Task brief> When the word "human" appears in a line of the data below, list that line.

Provided records>
[Start of Attachment]

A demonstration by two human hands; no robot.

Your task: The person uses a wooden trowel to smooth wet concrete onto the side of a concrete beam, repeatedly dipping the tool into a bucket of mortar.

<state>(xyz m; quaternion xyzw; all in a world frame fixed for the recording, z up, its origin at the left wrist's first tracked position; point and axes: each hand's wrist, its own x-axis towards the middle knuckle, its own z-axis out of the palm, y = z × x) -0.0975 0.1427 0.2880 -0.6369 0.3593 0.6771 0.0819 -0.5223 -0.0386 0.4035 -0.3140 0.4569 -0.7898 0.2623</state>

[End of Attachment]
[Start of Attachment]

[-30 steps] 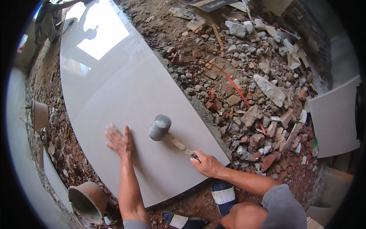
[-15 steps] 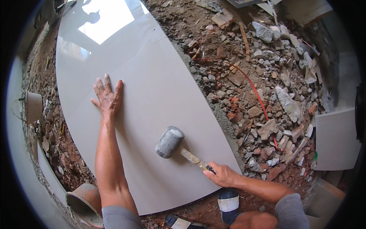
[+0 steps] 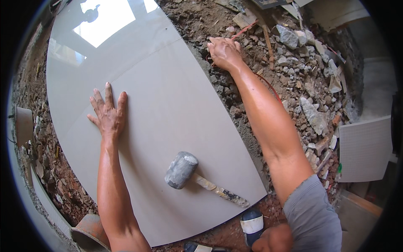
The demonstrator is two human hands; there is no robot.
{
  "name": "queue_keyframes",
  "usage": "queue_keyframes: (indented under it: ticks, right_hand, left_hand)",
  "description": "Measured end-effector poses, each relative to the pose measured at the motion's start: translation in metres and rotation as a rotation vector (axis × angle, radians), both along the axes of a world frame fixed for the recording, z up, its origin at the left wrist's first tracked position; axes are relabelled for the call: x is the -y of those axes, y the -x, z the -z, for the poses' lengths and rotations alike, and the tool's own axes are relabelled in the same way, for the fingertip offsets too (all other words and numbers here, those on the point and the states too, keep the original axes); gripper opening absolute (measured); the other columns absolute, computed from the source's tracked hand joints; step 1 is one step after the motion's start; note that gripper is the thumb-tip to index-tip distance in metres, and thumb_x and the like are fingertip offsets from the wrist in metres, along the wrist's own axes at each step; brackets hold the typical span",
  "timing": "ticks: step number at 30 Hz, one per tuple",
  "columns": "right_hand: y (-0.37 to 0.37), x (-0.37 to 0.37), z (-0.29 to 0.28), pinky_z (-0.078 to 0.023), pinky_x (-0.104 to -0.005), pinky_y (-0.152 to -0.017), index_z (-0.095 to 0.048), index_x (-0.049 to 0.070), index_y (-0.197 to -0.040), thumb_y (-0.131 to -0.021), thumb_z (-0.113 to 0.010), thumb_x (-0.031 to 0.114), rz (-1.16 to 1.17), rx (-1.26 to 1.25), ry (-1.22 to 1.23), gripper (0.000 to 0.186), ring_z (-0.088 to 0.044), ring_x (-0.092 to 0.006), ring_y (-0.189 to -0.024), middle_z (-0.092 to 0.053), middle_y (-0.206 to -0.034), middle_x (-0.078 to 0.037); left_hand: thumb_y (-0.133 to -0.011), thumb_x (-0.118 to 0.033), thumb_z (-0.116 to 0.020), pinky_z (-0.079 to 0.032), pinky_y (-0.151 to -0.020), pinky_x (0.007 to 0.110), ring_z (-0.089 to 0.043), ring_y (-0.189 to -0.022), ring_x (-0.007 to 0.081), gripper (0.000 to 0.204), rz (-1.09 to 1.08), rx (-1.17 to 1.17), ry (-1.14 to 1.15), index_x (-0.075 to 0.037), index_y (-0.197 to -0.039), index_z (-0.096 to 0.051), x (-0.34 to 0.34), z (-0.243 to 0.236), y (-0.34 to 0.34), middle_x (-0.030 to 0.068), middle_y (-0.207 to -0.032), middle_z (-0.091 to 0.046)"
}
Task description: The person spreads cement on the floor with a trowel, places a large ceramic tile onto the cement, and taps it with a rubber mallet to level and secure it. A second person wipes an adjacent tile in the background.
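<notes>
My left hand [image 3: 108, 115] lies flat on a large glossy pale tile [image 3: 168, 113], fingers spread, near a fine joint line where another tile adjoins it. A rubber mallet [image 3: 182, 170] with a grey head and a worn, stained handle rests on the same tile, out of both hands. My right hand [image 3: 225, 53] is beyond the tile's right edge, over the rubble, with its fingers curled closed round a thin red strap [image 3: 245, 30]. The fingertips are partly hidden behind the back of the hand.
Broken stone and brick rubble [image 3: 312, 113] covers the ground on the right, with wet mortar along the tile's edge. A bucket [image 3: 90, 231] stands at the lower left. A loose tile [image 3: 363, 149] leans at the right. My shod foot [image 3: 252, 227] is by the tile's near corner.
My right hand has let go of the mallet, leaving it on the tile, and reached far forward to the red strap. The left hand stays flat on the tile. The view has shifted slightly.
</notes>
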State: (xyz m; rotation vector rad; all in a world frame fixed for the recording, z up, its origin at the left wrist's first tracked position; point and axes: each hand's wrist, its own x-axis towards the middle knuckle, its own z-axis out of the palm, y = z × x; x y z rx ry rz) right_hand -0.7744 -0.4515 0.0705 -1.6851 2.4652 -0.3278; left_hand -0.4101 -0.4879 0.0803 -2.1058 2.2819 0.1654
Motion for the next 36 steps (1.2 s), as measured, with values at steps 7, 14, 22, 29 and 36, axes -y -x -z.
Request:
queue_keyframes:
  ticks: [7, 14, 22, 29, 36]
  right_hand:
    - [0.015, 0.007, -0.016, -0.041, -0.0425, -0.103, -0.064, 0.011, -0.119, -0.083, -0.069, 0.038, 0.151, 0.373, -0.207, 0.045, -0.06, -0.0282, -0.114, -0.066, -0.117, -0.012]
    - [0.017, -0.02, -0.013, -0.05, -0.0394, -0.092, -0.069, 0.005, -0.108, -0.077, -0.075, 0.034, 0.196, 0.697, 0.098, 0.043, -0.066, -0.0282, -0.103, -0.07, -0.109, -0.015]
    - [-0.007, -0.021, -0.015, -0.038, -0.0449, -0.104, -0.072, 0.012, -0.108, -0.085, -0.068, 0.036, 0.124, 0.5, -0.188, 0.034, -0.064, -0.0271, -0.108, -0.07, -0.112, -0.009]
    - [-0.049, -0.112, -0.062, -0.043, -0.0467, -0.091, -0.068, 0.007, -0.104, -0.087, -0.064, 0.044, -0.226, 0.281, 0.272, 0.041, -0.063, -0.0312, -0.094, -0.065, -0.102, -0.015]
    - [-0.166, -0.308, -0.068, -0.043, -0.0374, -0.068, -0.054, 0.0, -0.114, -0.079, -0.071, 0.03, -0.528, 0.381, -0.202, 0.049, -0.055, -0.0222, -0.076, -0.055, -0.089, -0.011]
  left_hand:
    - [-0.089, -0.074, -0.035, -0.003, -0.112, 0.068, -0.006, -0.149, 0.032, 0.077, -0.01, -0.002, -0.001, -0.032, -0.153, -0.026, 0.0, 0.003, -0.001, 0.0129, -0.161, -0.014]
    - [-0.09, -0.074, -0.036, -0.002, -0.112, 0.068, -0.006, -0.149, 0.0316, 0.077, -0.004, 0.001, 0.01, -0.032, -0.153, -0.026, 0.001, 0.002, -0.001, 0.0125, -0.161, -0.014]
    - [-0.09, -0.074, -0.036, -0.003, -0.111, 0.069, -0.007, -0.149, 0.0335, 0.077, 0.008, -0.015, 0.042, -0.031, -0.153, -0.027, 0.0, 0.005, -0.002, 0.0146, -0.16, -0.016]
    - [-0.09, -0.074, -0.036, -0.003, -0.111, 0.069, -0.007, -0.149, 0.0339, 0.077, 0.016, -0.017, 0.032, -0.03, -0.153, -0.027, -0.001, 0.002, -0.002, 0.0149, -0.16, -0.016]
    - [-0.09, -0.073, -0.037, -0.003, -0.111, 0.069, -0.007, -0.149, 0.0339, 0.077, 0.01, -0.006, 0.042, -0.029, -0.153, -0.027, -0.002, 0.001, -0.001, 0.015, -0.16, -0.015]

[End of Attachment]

Solution to this problem>
A demonstration by two human hands; no robot.
The demonstrator is two human hands; there is no robot.

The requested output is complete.